Our method based on integrating domain conservation and sequence similarity to construct interolog networks helps to identify considerably more conserved complexes between the PPI networks from two species compared to direct complex prediction from the PPI networks. We observe from our experiments that protein complexes are not conserved from yeast to human in a straightforward way, that is, it is not the case that a yeast complex is a (proper) sub-set of a human complex with a few additional proteins present in the human complex. Instead complexes have evolved multifold with considerable re-organization of proteins and re-distribution of their functions across complexes. This finding can have significant implications on attempts to extrapolate other kinds of relationships such as synthetic lethality from yeast to human, for example in the identification of novel cancer targets.
在物种间保守的蛋白质复合物表明,这些过程是细胞机制的核心(例如,在人类和酵母中保守的细胞周期或 DNA 损伤修复复合物)。虽然已经设计了许多计算方法来从单个物种的蛋白质相互作用(PPI)网络中识别复合物,但这些方法受到当前可用数据集噪声和错误(假阳性)的严重限制。我们使用人类和酵母 PPI 网络的分析表明,这些方法错过了几个重要的复合物,包括在两个物种之间保守的复合物(例如,MLH1-MSH2-PMS2-PCNA 错配修复复合物)。在这里,我们注意到,酵母复合物的许多功能不仅通过蛋白质的序列保守性,而且通过关键功能域的保守性在人类复合物中得到了保留。因此,整合域保守信息可能会进一步揭示酵母和人类复合物之间的保守模式。
我们通过构建一个利用物种间蛋白质功能保守性的互作网络(IN)来识别保守的复合物,这种功能保守性是通过域保守性(来自 Ensembl)和序列相似性来实现的。我们采用“最先进”的方法来对互作网络进行聚类,并将这些聚类映射回原始 PPI 网络,以识别物种间保守的复合物。在人类和酵母互作数据上评估我们的基于 IN 的方法(称为 COCIN)与直接从原始 PIN 中检测复合物相比,可识别出更多的复合物(召回率为 76%)。我们的分析表明,IN 的构建去除了许多非保守的相互作用,其中许多是非保守的,从而提高了复合物预测的准确性。事实上,从原始 PIN 中去除非保守的相互作用也导致了更多的保守复合物的产生,从而验证了我们基于 IN 的方法。
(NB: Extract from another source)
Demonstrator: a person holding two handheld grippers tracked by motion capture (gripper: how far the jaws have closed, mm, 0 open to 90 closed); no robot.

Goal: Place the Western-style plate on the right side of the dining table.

这些复合物包括错配修复复合物 MLH1-MSH2-PMS2-PCNA,以及其他重要的复合物,如 RNA 聚合酶-II、EIF3 和 MCM 复合物,所有这些复合物都构成了已知在两个物种中保守的核心细胞过程。
我们的方法基于整合域保守性和序列相似性来构建互作网络,有助于在两个物种的 PPI 网络之间识别出更多的保守复合物,而不是直接从 PPI 网络中预测复合物。我们从实验中观察到,蛋白质复合物在从酵母到人类的过程中并不是直接保守的,也就是说,酵母复合物并不是人类复合物的(恰当)子集,只有少数额外的蛋白质存在于人类复合物中。相反,复合物经历了多倍体进化,蛋白质发生了大量重组,其功能在复合物之间重新分配。这一发现可能对试图从酵母推断其他类型的关系(例如合成致死性)到人类产生重大影响,例如在识别新的癌症靶点方面。